Aim of the exercise: Your transcription must include every record word for word and no pictures.

[Data excerpts]
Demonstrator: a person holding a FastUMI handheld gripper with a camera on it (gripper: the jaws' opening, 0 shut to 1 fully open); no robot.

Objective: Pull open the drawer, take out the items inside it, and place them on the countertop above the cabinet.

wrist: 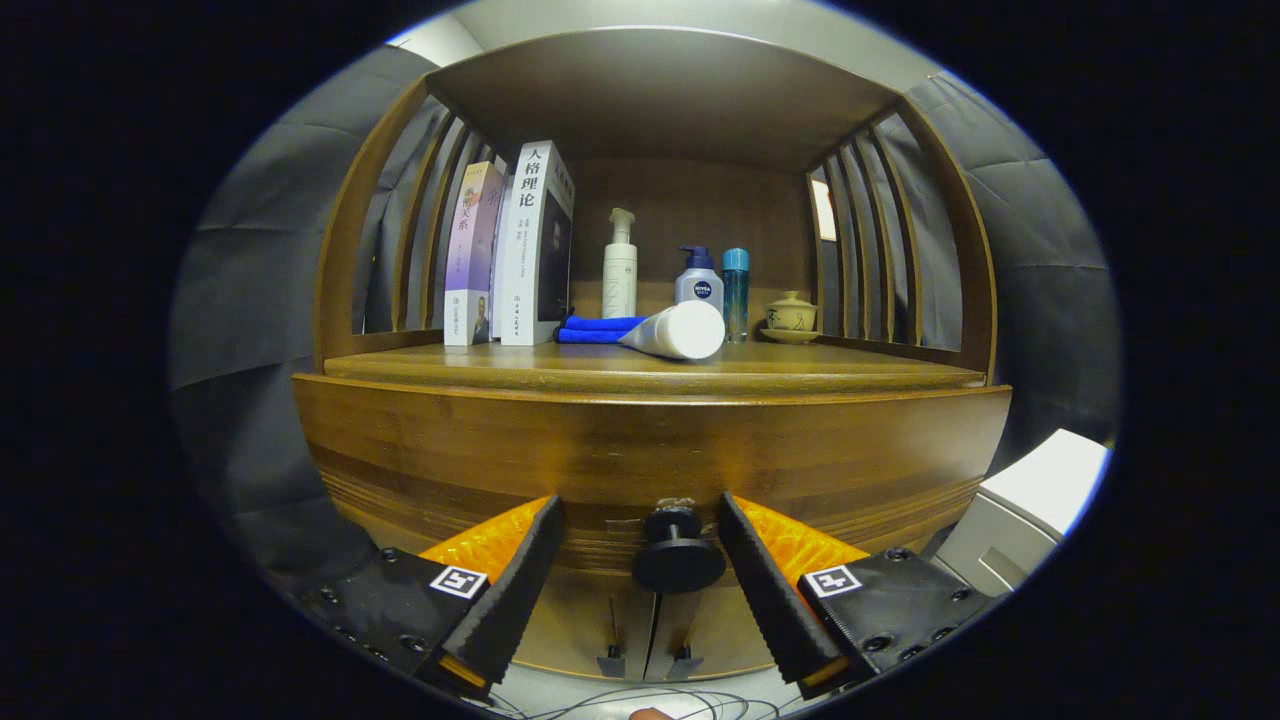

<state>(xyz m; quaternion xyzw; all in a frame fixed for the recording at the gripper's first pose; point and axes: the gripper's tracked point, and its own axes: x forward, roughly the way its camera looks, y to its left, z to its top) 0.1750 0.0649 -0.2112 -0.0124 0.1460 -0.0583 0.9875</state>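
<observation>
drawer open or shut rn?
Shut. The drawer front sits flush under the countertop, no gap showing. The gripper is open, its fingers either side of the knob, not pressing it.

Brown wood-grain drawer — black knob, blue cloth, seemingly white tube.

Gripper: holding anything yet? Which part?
Nothing held. The gripper is open, its fingers either side of the drawer knob, not touching it.

Can make out 人格理论 down the spine of the tall white book on the countertop, plus a square black-and-white marker on each finger of the gripper, spread wide either side of the drawer knob.
</observation>
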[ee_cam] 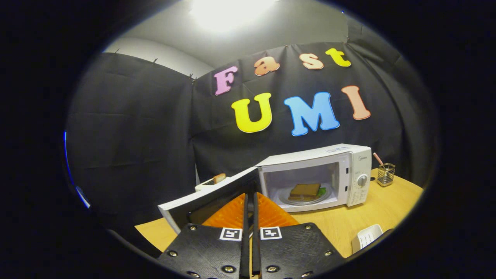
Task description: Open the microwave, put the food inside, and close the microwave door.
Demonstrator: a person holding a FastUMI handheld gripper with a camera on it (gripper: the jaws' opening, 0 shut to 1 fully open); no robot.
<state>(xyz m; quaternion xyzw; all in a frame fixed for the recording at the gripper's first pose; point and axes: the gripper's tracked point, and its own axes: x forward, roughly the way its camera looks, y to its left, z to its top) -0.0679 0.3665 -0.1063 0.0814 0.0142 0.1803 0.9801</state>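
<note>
A: Where is the sandwich (305, 190) sitting?
B: On the plate (304, 197) inside the microwave (316, 176) — door (211, 193) hanging open.
A: The claw (250, 192)?
B: Fingers pressing together, gripping nothing — tips near the door.

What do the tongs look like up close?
The tongs have two long ridged fingers set side by side, nearly touching. Behind each sits a black textured block with small screws. Each block carries a square black-and-white marker by the middle gap.
</note>
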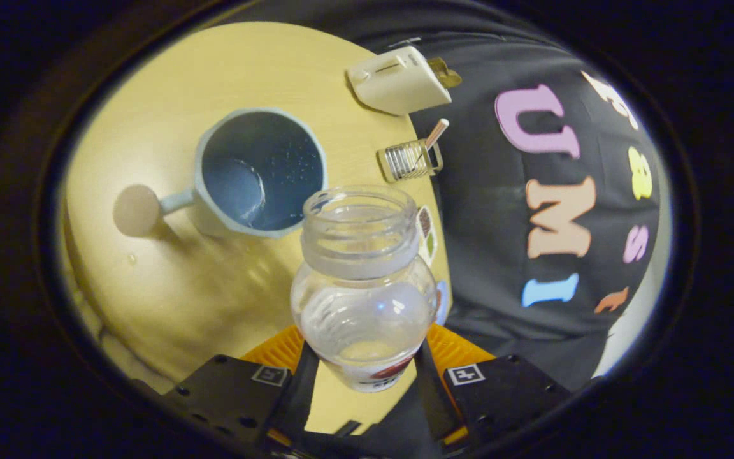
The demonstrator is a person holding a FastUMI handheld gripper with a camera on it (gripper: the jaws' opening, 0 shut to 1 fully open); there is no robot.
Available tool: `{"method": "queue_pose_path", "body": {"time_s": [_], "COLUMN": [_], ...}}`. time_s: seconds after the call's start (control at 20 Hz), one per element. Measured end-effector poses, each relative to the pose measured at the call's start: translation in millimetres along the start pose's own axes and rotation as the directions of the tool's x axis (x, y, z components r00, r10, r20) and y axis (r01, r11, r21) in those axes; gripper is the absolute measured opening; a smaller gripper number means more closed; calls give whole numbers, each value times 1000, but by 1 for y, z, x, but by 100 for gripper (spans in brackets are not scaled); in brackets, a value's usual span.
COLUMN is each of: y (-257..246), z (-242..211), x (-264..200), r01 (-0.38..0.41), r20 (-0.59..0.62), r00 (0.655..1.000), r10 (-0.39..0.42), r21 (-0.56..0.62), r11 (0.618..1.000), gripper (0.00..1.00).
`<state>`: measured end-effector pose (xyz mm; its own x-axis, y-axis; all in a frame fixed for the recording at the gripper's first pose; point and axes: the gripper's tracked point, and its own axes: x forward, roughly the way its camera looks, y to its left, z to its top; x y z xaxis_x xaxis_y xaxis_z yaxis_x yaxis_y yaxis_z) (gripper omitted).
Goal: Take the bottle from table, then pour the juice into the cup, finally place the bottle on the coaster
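Both jaws of the gripper (363, 357) clamp the clear, uncapped plastic bottle (363, 287). Beyond it stands the blue handled cup (259, 169) on the yellow round worktop (169, 280), with a white toaster (399, 80) and a ribbed metal holder (410, 159) farther off.

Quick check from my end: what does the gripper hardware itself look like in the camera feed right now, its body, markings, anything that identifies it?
The gripper shows two black, flat, angular finger blocks with small round screw holes. Each block carries a small white square tag with a black pattern on its inner top corner. Behind the blocks sit ribbed orange parts, one on each side. No cables or sleeve are visible.
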<state>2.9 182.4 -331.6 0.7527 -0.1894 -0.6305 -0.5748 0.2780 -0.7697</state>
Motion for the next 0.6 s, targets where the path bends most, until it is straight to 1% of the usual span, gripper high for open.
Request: {"method": "queue_pose_path", "body": {"time_s": [0.15, 0.25, 0.3, 0.35, 0.4, 0.5, 0.55, 0.6], "y": [6, 2, 0, -1, 0, -5, -8, -18], "z": [-7, -12, -16, -18, -20, -25, -27, -33], "x": [3, 5, 6, 8, 13, 20, 24, 29], "r01": [-52, -64, -69, -81, -101, -118, -115, -89], "r20": [-17, -25, -25, -24, -20, -5, 1, 0], "r00": [998, 997, 996, 995, 993, 990, 990, 994], "r10": [55, 72, 80, 96, 120, 141, 138, 109], "r21": [136, 231, 287, 347, 416, 521, 555, 580], "r11": [989, 971, 956, 934, 904, 845, 824, 810], "gripper": [75, 75, 75, 75, 75, 75, 75, 75]}}
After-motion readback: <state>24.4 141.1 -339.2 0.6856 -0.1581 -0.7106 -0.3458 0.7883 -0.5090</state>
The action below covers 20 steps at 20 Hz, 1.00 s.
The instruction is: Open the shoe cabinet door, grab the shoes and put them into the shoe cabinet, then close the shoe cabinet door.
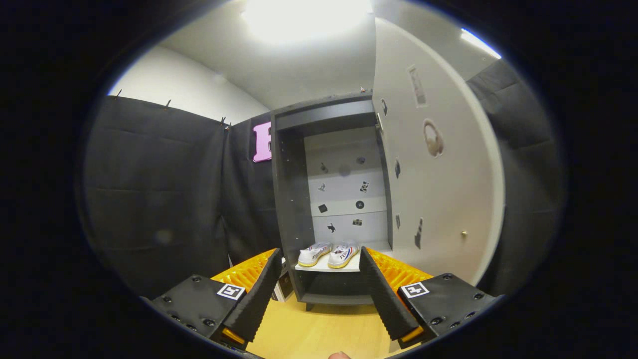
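The dark shoe cabinet [290, 199] stands ahead of me with its pale door [438, 199] swung wide to the right. A small knob [464, 233] sits low on the door. A pair of white shoes [329, 254] rests side by side on the white lower shelf [349, 267] inside the cabinet, toes towards me. My gripper [319, 289] is open, well short of the cabinet, and holds nothing. The shoes lie beyond the gap between the fingers.
Black cloth walls close in on the left and behind the door on the right. The wooden floor [319, 334] runs from under my fingers to the cabinet foot. A small box [284, 286] sits on the floor at the cabinet's left foot. Stickers dot the cabinet's back panel and the door.
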Tool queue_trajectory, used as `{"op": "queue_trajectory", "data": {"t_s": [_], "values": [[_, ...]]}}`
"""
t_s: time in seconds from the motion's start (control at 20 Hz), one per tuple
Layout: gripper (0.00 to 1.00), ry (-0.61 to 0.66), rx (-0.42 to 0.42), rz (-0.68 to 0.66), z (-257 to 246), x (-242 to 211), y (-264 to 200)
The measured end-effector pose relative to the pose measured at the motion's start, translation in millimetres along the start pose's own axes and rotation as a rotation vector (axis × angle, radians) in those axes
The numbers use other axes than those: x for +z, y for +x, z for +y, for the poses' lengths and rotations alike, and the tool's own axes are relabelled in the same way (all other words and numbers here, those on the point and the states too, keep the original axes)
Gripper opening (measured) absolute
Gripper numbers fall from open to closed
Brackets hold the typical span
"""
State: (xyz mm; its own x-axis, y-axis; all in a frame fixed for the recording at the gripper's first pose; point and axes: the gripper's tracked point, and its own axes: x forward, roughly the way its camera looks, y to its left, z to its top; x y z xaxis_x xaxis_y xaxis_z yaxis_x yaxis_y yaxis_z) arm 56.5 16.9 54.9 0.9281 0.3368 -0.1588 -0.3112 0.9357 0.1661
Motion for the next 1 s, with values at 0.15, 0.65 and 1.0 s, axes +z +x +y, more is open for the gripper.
{"op": "queue_trajectory", "data": {"t_s": [0.15,0.65,1.0], "values": [[0.97,-0.019,0.01,-0.004,-15.1,10.3,-30.0],[0.97,0.047,0.011,0.017,-125.7,25.9,-90.8],[0.97,0.082,-0.004,0.079,-187.3,-1.1,-72.6]]}}
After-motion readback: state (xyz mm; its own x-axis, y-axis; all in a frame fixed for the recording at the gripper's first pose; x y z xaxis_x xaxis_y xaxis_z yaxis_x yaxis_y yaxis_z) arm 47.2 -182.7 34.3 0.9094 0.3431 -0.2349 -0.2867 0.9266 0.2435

The completed task:
Demonstrator: a person holding a FastUMI handheld gripper with a camera on it (gripper: the jaws' opening, 0 shut to 1 fully open); no robot.

Objective: Pull open the drawer, take out the items inside it, and place them on the countertop above the cabinet.

wrist: 

<state>(xyz m; quaternion xyzw; all in a frame fixed for the recording at the gripper's first pose; point and axes: the gripper's tracked point, and its own axes: x forward, roughly the way its camera looks, y to its left, z to its top) 0.1750 0.0649 -0.2112 -0.0124 0.1460 -0.0583 0.9875</state>
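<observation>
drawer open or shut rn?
Shut. The drawer front sits flush under the countertop, no gap showing. The gripper is open, its fingers either side of the knob, not pressing it.

Brown wood-grain drawer — black knob, blue cloth, seemingly white tube.

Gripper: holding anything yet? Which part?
Nothing held. The gripper is open, its fingers either side of the drawer knob, not touching it.

Can make out 人格理论 down the spine of the tall white book on the countertop, plus a square black-and-white marker on each finger of the gripper, spread wide either side of the drawer knob.
</observation>
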[ee_cam] 
Task description: Open the microwave, put the food inside, and close the microwave door.
Demonstrator: a person holding a FastUMI handheld gripper with a camera on it (gripper: the jaws' opening, 0 shut to 1 fully open); no robot.
<state>(xyz m; quaternion xyzw; all in a frame fixed for the recording at the gripper's first pose; point and axes: the gripper's tracked point, and its own axes: x forward, roughly the way its camera looks, y to its left, z to its top) -0.0679 0.3665 -0.1063 0.0814 0.0142 0.1803 0.9801</state>
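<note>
A: Where is the sandwich (305, 190) sitting?
B: On the plate (304, 197) inside the microwave (316, 176) — door (211, 193) hanging open.
A: The claw (250, 192)?
B: Fingers pressing together, gripping nothing — tips near the door.

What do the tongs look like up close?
The tongs have two long ridged fingers set side by side, nearly touching. Behind each sits a black textured block with small screws. Each block carries a square black-and-white marker by the middle gap.
</note>
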The demonstrator is a person holding a FastUMI handheld gripper with a camera on it (gripper: the jaws' opening, 0 shut to 1 fully open); there is no robot.
Available tool: `{"method": "queue_pose_path", "body": {"time_s": [_], "COLUMN": [_], ...}}`. time_s: seconds after the call's start (control at 20 Hz), one per element. Measured end-effector poses, each relative to the pose measured at the call's start: translation in millimetres along the start pose's own axes and rotation as the directions of the tool's x axis (x, y, z components r00, r10, r20) and y axis (r01, r11, r21) in those axes; gripper is the absolute measured opening; a smaller gripper number means more closed; calls give whole numbers, each value times 1000, but by 1 for y, z, x, but by 100 for gripper (spans in brackets are not scaled); in brackets, a value's usual span.
COLUMN is each of: y (-257..246), z (-242..211), x (-264..200), r01 (-0.38..0.41), r20 (-0.59..0.62), r00 (0.655..1.000), r10 (-0.39..0.42), r21 (-0.56..0.62), r11 (0.618..1.000), gripper (0.00..1.00).
`<state>`: measured end-effector pose (xyz mm; its own x-axis, y-axis; all in a frame fixed for the recording at the gripper's first pose; point and axes: the gripper's tracked point, and its own axes: x forward, roughly the way its camera looks, y to its left, z to its top; x y z xaxis_x xaxis_y xaxis_z yaxis_x yaxis_y yaxis_z) (gripper omitted).
Goal: Take the bottle from table, then pour the juice into the cup, finally place the bottle on the coaster
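Both jaws of the gripper (363, 357) clamp the clear, uncapped plastic bottle (363, 287). Beyond it stands the blue handled cup (259, 169) on the yellow round worktop (169, 280), with a white toaster (399, 80) and a ribbed metal holder (410, 159) farther off.

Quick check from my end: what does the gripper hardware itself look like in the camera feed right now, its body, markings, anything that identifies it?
The gripper shows two black, flat, angular finger blocks with small round screw holes. Each block carries a small white square tag with a black pattern on its inner top corner. Behind the blocks sit ribbed orange parts, one on each side. No cables or sleeve are visible.
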<state>2.9 182.4 -331.6 0.7527 -0.1894 -0.6305 -0.5748 0.2780 -0.7697</state>
Motion for the next 0.6 s, targets where the path bends most, until it is straight to 1% of the usual span, gripper high for open.
Request: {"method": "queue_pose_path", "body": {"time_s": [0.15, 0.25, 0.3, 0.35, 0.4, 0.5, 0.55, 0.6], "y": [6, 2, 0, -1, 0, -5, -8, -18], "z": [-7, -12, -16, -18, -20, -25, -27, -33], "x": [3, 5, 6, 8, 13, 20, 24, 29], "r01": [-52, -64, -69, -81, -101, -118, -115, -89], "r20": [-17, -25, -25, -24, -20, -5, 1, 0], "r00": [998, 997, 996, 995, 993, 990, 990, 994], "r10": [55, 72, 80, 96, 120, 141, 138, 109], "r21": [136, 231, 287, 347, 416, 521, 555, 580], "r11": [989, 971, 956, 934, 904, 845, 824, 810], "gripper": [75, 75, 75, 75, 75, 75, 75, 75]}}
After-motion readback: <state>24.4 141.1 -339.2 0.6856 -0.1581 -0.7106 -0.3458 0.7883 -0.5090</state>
The action below covers 20 steps at 20 Hz, 1.00 s.
The instruction is: Open the shoe cabinet door, grab the shoes and put them into the shoe cabinet, then close the shoe cabinet door.
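The dark shoe cabinet [290, 199] stands ahead of me with its pale door [438, 199] swung wide to the right. A small knob [464, 233] sits low on the door. A pair of white shoes [329, 254] rests side by side on the white lower shelf [349, 267] inside the cabinet, toes towards me. My gripper [319, 289] is open, well short of the cabinet, and holds nothing. The shoes lie beyond the gap between the fingers.
Black cloth walls close in on the left and behind the door on the right. The wooden floor [319, 334] runs from under my fingers to the cabinet foot. A small box [284, 286] sits on the floor at the cabinet's left foot. Stickers dot the cabinet's back panel and the door.
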Tool queue_trajectory, used as `{"op": "queue_trajectory", "data": {"t_s": [_], "values": [[_, ...]]}}`
"""
t_s: time in seconds from the motion's start (control at 20 Hz), one per tuple
Layout: gripper (0.00 to 1.00), ry (-0.61 to 0.66), rx (-0.42 to 0.42), rz (-0.68 to 0.66), z (-257 to 246), x (-242 to 211), y (-264 to 200)
The measured end-effector pose relative to the pose measured at the motion's start, translation in millimetres along the start pose's own axes and rotation as a rotation vector (axis × angle, radians) in those axes
The numbers use other axes than those: x for +z, y for +x, z for +y, for the poses' lengths and rotations alike, and the tool's own axes are relabelled in the same way (all other words and numbers here, those on the point and the states too, keep the original axes)
Gripper opening (measured) absolute
Gripper numbers fall from open to closed
Brackets hold the typical span
"""
State: (xyz mm; its own x-axis, y-axis; all in a frame fixed for the recording at the gripper's first pose; point and axes: the gripper's tracked point, and its own axes: x forward, roughly the way its camera looks, y to its left, z to its top; x y z xaxis_x xaxis_y xaxis_z yaxis_x yaxis_y yaxis_z) arm 56.5 16.9 54.9 0.9281 0.3368 -0.1588 -0.3112 0.9357 0.1661
Motion for the next 1 s, with values at 0.15, 0.65 and 1.0 s, axes +z +x +y, more is open for the gripper.
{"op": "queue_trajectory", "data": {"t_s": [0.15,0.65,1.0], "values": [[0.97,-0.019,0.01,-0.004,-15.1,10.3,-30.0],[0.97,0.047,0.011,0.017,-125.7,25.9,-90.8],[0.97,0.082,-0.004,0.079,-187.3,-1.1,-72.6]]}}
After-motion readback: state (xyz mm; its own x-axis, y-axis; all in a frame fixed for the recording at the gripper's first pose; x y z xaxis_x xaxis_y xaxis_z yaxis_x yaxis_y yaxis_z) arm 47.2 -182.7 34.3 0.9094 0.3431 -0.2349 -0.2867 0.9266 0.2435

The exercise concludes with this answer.